The Federal Reserve Board has given its approval for Capital One Financial Corporation’s merger with Discover Financial Services in a $35.3 billion deal, the central bank said in an April 18 statement.
The transaction involves Discover Bank merging with Capital One’s national bank subsidiary Capital One, National Association (CONA), with CONA becoming the surviving entity, according to the Fed order.
At present, Capital One is the 11th largest bank in the United States, controlling $362.7 billion in consolidated deposits, representing 2 percent of the total amount of deposits at banks in the country.
Discover is the 32nd largest bank in the nation, controlling around $107.2 billion in consolidated deposits, less than 1 percent of the total deposits at American banks.
Post merger, Capital One is set to become the eighth largest bank in the United States, with the combined entity’s deposits making up 2.6 percent of total deposits in U.S. banking institutions, said the order.
Discover and Capital One are also major players in the U.S. credit card market. As such, the merged entity is expected to exhibit an even stronger presence in the credit card industry.
The Federal Reserve Board said that before approving the deal, it evaluated the merger application based on various factors such as “the financial and managerial resources of the companies, the convenience and needs of the communities to be served by the combined organization, and the competitive and financial stability impacts of the proposal.”
The board also entered into a consent order with Discover, assessing a fine of $100 million on the entity for overcharging certain fees to customers between 2007 and 2023.
Discover has already terminated these practices and is paying back the collected fees to affected customers, the Fed said.
“As a condition of the Board’s approval of the merger application, Capital One has committed that it will comply with the Board’s action against Discover, including remediation requirements.”
On Friday, the Office of the Comptroller of the Currency (OCC) also announced it has conditionally approved the merger.
According to an April 18 statement from Capital One, all required regulatory approvals needed to complete the merger transaction have now been received.
The transaction is expected to close on May 18, provided that customary closing conditions are satisfied.
Michael Shepherd, president of Discover, said the merger “will increase competition in payment networks, offer a wider range of products to our customers, increase our resources devoted to innovation and security, and bring meaningful community benefits.”
Bad for Competition?
Nonprofit group Better Markets criticized the Fed and OCC’s decision to approve the Capital One–Discover merger deal.

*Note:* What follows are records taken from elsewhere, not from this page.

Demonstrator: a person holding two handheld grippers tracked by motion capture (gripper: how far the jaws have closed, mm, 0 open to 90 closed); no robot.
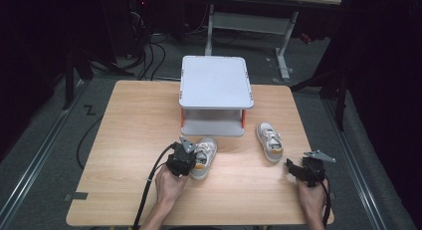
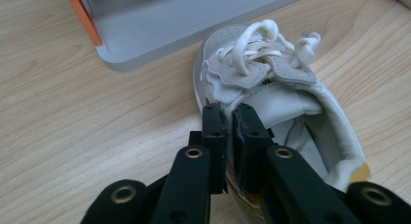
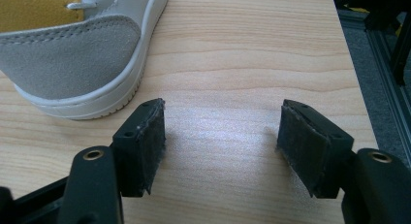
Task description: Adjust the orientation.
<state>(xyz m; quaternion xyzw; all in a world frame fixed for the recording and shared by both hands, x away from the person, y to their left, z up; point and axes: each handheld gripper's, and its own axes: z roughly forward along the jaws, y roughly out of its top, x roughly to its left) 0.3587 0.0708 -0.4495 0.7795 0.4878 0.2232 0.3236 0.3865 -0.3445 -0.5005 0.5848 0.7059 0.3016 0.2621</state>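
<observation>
We work at a pale wooden worktop (image 1: 134, 140) in a dim room with grey floor and loose cables behind. A grey two-tier stand (image 1: 215, 83) sits at the far middle. Our left gripper (image 2: 229, 118) has its jaws closed on the side wall of the left shoe (image 2: 271, 88), just in front of the stand. Our right gripper (image 3: 220, 136) hangs with jaws wide apart, holding nothing, just beside the heel of the right shoe (image 3: 72, 54).
</observation>
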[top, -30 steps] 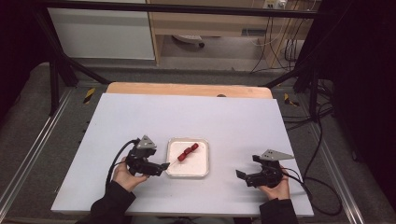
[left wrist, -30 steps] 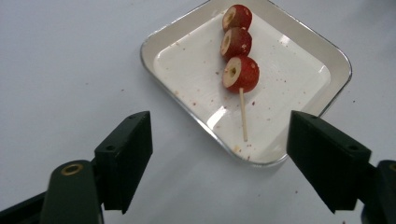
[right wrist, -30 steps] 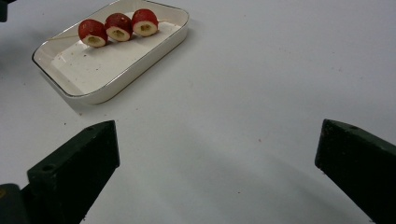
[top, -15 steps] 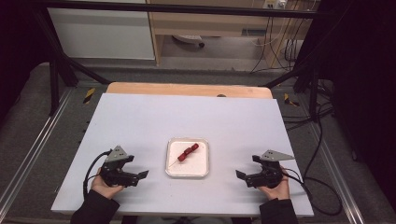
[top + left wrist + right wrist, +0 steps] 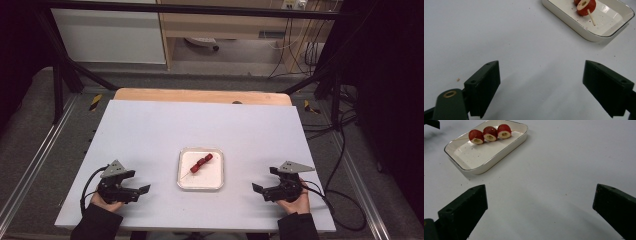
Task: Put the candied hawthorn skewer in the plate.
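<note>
Centrally on the white table (image 5: 150, 130), a shallow white tray (image 5: 214, 180) is seen from the high view, and a skewer (image 5: 201, 163) of red fruit pieces is laid inside it, toward its far half. 3 red pieces with pale hollow centres are counted in the right gripper view (image 5: 490, 134), threaded in a row on a thin wooden stick, which lies along the far wall of the tray (image 5: 496, 153). In the left gripper view, 1 cut piece (image 5: 586, 6) is seen at the top edge with the bare stick end pointing out of it across the tray floor (image 5: 609, 22), which is speckled with small crumbs.

The left gripper (image 5: 136, 191) is held low at the near left part of the table, well apart from the tray, with its jaws spread wide and nothing between them; bare table surface is seen between the 2 black jaws in its own view. The right gripper (image 5: 264, 189) is held at the near right, likewise well apart from the tray, its jaws also spread wide and empty. Each gripper is gripped by a hand in a dark sleeve, and both are pointed inward toward the tray.
</note>
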Action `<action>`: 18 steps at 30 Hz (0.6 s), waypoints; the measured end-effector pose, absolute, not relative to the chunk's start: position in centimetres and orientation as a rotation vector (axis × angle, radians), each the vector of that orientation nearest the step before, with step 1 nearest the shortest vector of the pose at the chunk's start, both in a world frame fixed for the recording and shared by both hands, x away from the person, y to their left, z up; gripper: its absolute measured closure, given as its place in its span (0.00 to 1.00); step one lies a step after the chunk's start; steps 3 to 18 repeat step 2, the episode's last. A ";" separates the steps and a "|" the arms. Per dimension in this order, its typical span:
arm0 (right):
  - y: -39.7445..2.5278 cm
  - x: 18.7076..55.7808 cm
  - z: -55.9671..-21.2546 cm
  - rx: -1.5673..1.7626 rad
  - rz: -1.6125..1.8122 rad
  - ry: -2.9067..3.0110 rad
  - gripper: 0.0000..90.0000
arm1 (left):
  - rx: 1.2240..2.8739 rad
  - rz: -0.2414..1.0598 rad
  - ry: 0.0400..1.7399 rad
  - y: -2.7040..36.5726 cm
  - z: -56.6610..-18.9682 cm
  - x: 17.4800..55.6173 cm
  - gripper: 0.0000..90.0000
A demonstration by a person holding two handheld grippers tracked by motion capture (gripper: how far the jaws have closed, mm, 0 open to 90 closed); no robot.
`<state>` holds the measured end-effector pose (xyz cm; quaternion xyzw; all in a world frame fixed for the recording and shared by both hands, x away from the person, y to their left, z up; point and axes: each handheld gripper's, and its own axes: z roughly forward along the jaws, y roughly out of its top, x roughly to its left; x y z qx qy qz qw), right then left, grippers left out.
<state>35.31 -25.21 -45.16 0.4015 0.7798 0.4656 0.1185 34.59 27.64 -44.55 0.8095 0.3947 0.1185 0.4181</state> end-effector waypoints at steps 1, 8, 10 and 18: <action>-25.2 35.3 -45.2 1.176 1.361 2.282 0.00 | 2.033 0.299 0.990 27.6 -44.5 34.6 0.16; -25.2 35.3 -45.2 1.175 1.361 2.284 0.00 | 2.037 0.298 0.989 27.6 -44.5 34.6 0.16; -25.2 35.3 -45.2 1.175 1.361 2.284 0.00 | 2.037 0.298 0.989 27.6 -44.5 34.6 0.16; -25.2 35.3 -45.2 1.175 1.361 2.284 0.00 | 2.037 0.298 0.989 27.6 -44.5 34.6 0.16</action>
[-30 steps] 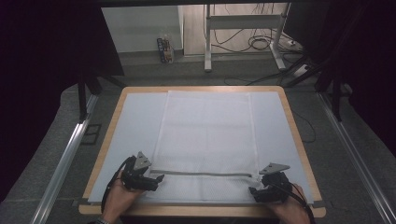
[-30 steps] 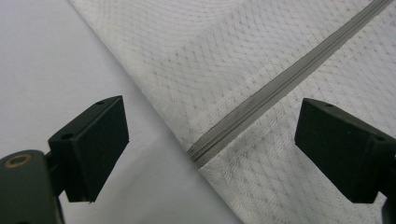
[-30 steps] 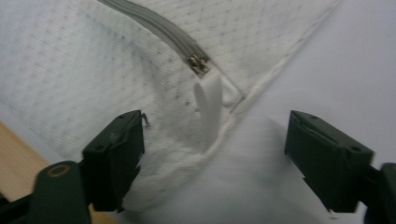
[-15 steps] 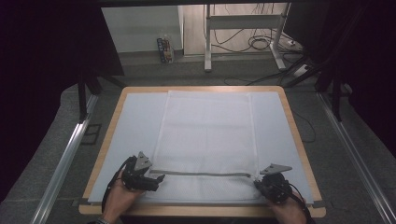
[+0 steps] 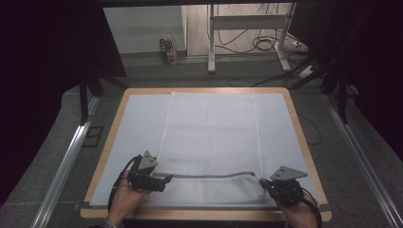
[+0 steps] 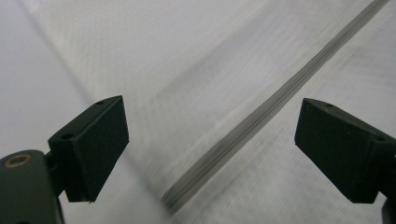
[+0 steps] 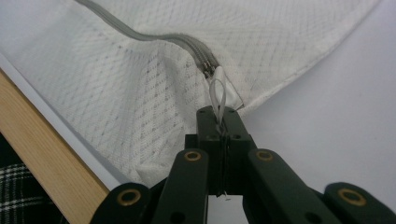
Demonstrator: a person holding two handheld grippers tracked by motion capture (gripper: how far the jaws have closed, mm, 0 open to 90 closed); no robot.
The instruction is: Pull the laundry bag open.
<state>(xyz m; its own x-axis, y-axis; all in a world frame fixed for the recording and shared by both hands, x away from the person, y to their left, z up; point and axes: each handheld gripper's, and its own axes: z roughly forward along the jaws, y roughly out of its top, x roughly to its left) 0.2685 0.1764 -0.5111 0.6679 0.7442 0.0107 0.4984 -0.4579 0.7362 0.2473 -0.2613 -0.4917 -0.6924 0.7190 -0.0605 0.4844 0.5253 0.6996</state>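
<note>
A white mesh bag [image 5: 211,137] lies flat on the white mat [image 5: 138,128], with a grey zipper [image 5: 209,175] running across its near end. My left gripper [image 5: 164,179] hovers open at the zipper's left end. In the left gripper view the zipper [image 6: 261,116] runs diagonally between the spread jaws of that gripper [image 6: 210,140], untouched. My right gripper [image 5: 263,183] sits at the zipper's right end. In the right gripper view this gripper [image 7: 219,123] is shut on the white pull loop [image 7: 217,95] of the slider, and the mesh [image 7: 140,107] puckers around it.
The mat lies on a wood-edged table [image 5: 304,142], whose front edge [image 7: 46,168] runs just behind my right gripper. Metal rails [image 5: 66,161] flank the table. On the floor beyond lie a desk frame [image 5: 247,28] and cables [image 5: 266,45].
The right gripper has shifted slightly at the zipper's right end, and the zipper there now bows a little instead of lying straight. The left gripper has barely moved.
</note>
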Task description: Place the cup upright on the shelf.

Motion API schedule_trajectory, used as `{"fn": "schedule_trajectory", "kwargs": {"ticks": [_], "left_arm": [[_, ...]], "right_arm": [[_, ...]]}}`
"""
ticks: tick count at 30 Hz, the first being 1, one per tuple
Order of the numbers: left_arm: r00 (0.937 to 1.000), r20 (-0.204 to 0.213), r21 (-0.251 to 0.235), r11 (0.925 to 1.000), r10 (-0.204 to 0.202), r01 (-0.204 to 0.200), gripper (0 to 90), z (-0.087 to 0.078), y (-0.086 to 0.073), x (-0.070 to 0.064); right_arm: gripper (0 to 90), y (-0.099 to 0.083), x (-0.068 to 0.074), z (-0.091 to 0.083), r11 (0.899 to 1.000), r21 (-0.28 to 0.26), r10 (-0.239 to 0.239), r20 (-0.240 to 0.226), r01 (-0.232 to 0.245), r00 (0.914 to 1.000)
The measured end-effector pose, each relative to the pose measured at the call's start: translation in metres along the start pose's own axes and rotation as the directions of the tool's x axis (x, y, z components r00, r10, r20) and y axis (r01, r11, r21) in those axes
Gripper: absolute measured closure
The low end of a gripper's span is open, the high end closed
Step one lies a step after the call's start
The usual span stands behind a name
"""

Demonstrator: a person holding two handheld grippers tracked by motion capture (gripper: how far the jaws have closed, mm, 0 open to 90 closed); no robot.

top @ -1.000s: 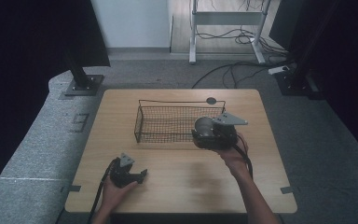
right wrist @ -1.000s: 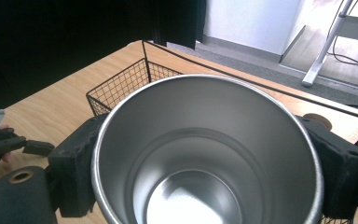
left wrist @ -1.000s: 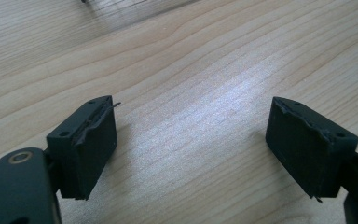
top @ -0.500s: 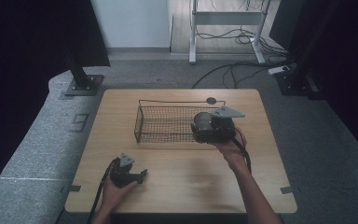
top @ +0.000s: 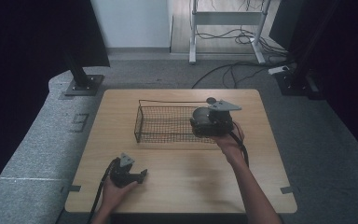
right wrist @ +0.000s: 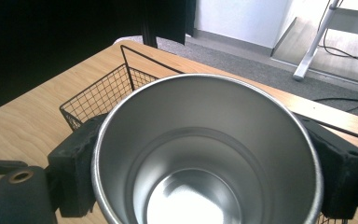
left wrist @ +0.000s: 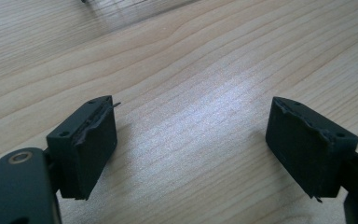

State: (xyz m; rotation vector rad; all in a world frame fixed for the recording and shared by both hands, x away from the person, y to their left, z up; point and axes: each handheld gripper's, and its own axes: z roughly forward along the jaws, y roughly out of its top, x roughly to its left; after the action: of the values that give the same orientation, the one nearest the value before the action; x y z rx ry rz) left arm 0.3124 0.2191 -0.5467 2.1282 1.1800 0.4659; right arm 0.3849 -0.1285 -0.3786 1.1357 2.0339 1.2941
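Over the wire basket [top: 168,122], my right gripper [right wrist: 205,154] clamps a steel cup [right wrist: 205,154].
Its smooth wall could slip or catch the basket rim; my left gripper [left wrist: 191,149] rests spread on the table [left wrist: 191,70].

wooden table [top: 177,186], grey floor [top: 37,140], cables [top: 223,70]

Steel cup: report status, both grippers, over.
Right gripper shut on steel cup, held over wire basket at its right end. Left gripper open, empty, low over table. Nothing in the way.
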Motion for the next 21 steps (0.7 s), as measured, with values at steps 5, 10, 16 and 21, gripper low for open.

The merger “is going to cost consumers and endanger financial stability. It will reduce competition, provide less consumer choice, enable higher fees and costs for consumers, and cause job losses,” said Shayna Olesiuk, director of banking policy at the group.
In the Fed order, the agency said it had received over 6,000 comments on the merger from individuals and organizations, with some supporting while others opposing the transaction.
Critics raised the issue of potential reduction in competition in the financial services industry and risks to U.S. financial stability.
Those who supported the transaction said the merger would benefit communities due to the “increased resources and services” provided by the combined entity.
“Commenters commended both CONA and Discover Bank for their commitment to local communities and described favorable experiences related to small business, community development, affordable housing, and community investment programs. Commenters also asserted that the proposal would increase competition among card payment networks.”
“Commenters, including the banks’ customers, also stated that officers and employees of both banks frequently provide high-quality customer service and support for individuals and small businesses,” said the order.
As to the issue of reduced competition, the Fed said the Department of Justice had conducted a review on the issue, concluding that “the proposal does not warrant an adverse comment.”
The Federal Reserve Board thus decided the merger “would not have a significantly adverse effect on competition or on the concentration of resources in any relevant market.”
Under the terms of the merger, Discover shareholders will receive 1.0192 Capital One shares for each Discover share.
In February this year, the majority of shareholders of both Capital One and Discover voted in favor of the transaction.